Contact person: Hanne Tønnesen and Jeff Kirk Svane


Add Life - Treatment of patients addicted to alcohol and drugs

The overall objective is to evaluate the effect of alcohol / drug addiction treatment in the years 1968-2013, morbidity, life expectancy and causes of death. Sub-analyses are related to the duration of treatment, gender, age, patterns of use, tobacco and socioeconomic factors. Analyzes of the costs and cost-effectiveness are also included.

Contact person: Hanne Tønnesen

Do snuff, e-cigarettes and nicotine products (SEN) affect the orthopedic treatment outcome?

There is evidence that smoking cessation in surgery halves the complication rate, which makes intervention cost-effective. The question is whether this applies to other forms of tobacco dependence, namely the use of snuff and other forms of nicotine addiction, such as the use of e-cigarettes and the long-term use of nicotine products? If the answer is yes, the users should quit prior to surgery - just as for smoking. If the answer is no, it should be of great importance for future recommendations in the treatment of surgical patients.

We evaluate a possible effect of SEN on treatment outcomes and quality of life among approx. 7000 adult patients at the orthopedic clinic in Kristianstad-Hässleholm. All patients are monitored after 1, 6 and 12 months. We will also through interviews gather knowledge about the attitude and preferences of patients and staff during the study. It is a 4-year study with 2 years of inclusion and 1 year of follow-up.

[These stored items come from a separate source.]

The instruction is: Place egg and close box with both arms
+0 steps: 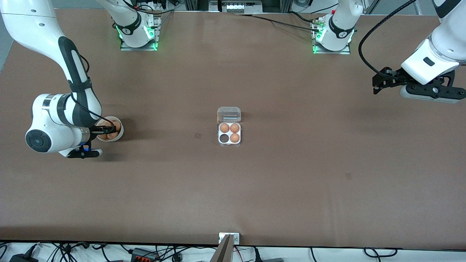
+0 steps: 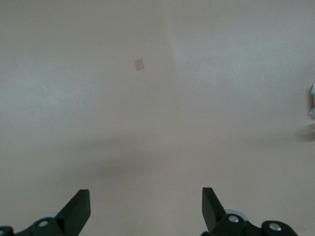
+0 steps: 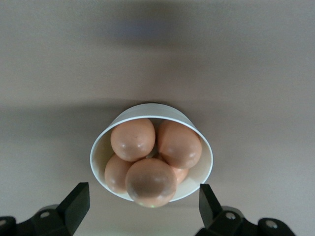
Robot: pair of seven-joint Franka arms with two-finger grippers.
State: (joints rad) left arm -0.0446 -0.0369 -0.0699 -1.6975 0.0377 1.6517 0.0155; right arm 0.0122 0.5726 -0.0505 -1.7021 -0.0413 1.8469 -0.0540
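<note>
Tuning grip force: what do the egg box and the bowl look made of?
Small square egg box: thin plastic, seemingly; see-through glossy hinged lid standing open, opaque white tray.
Round white bowl: thin smooth wall, matte; paper or plastic, cannot tell.
Orange-brown eggs in it: smooth, faint sheen; real or imitation, unclear.

From my station I see a brown table [image 1: 276, 189] filling most of the front view. Toward the right arm's end of it stands a round white bowl [image 1: 120, 128], and the right wrist view shows it heaped with orange-brown eggs [image 3: 147, 162]. A small dark square mark [image 1: 197, 135] sits on the tabletop between the bowl and the table's middle, and a second one [image 1: 348, 176] lies nearer the front camera, toward the left arm's end. At the table's near edge I spot a small metal bracket [image 1: 229, 238], with black cables [image 1: 65, 251] strewn below it.
</note>
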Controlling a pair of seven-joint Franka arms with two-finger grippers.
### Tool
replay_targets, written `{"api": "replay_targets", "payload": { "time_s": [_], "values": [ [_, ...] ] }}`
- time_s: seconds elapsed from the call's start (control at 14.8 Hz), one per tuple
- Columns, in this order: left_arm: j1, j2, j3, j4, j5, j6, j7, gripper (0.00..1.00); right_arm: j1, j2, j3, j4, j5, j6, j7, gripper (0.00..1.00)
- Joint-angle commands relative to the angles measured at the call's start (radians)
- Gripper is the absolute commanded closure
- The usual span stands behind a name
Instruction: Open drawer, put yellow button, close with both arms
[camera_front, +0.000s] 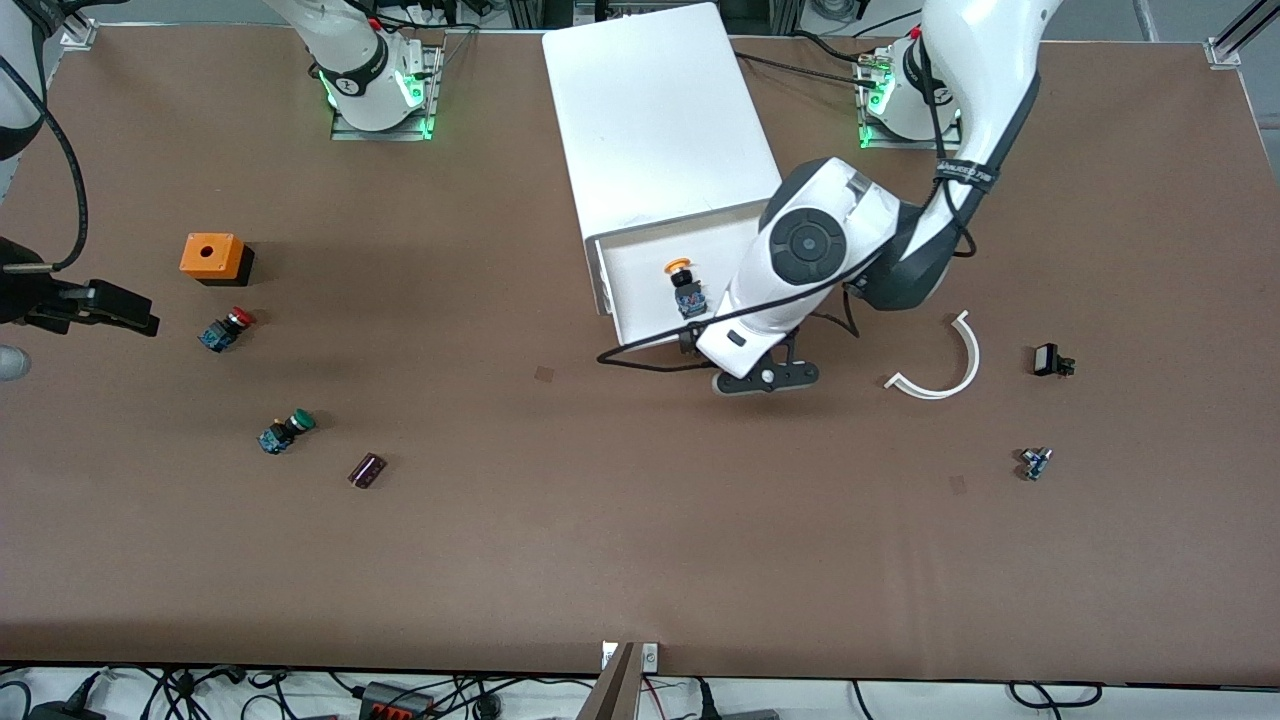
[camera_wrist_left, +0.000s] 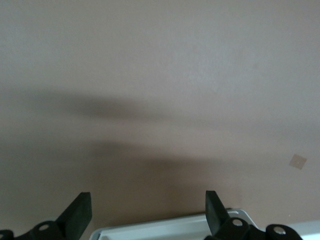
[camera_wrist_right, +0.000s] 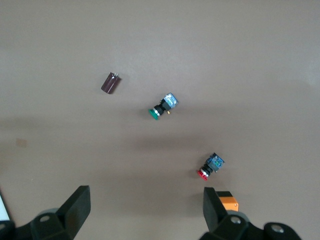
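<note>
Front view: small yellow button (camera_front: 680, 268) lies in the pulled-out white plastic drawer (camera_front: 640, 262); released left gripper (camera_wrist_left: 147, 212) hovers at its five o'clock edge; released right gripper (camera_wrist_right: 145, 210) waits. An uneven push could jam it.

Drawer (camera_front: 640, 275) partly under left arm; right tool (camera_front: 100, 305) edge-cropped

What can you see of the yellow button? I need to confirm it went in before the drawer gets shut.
The yellow button is a small push switch with a yellow-orange rounded cap on a dark blue-black body. It lies on its side inside the open top drawer, on the white floor, cap pointing toward the cabinet. Nothing grips it; the left gripper, open, hangs at the drawer's front edge.
</note>
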Motion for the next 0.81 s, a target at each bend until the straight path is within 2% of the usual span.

Contact person: Hanne Tønnesen

Research and Development

Strong for Surgery - Strong for Life

Focus is to examine how living habits are recorded in surgical quality databases from a complication reduce perspective and how the implementation works for the patients in the surgical clinics. The aim is to clarify the evidence for the ability to improve the preparation of patients with risky lifestyle before surgery. The data are now being presented.

Contact person: Hanne Tønnesen

Fagredaktør ved ”Lægehåndbogen”:

Denne nationale indsats omhandler formidling af evidens indenfor smertebehandling og palliation med det formål at praktiserende læger har mulighed for at implementere denne viden i den primære kontakt i almen praksis.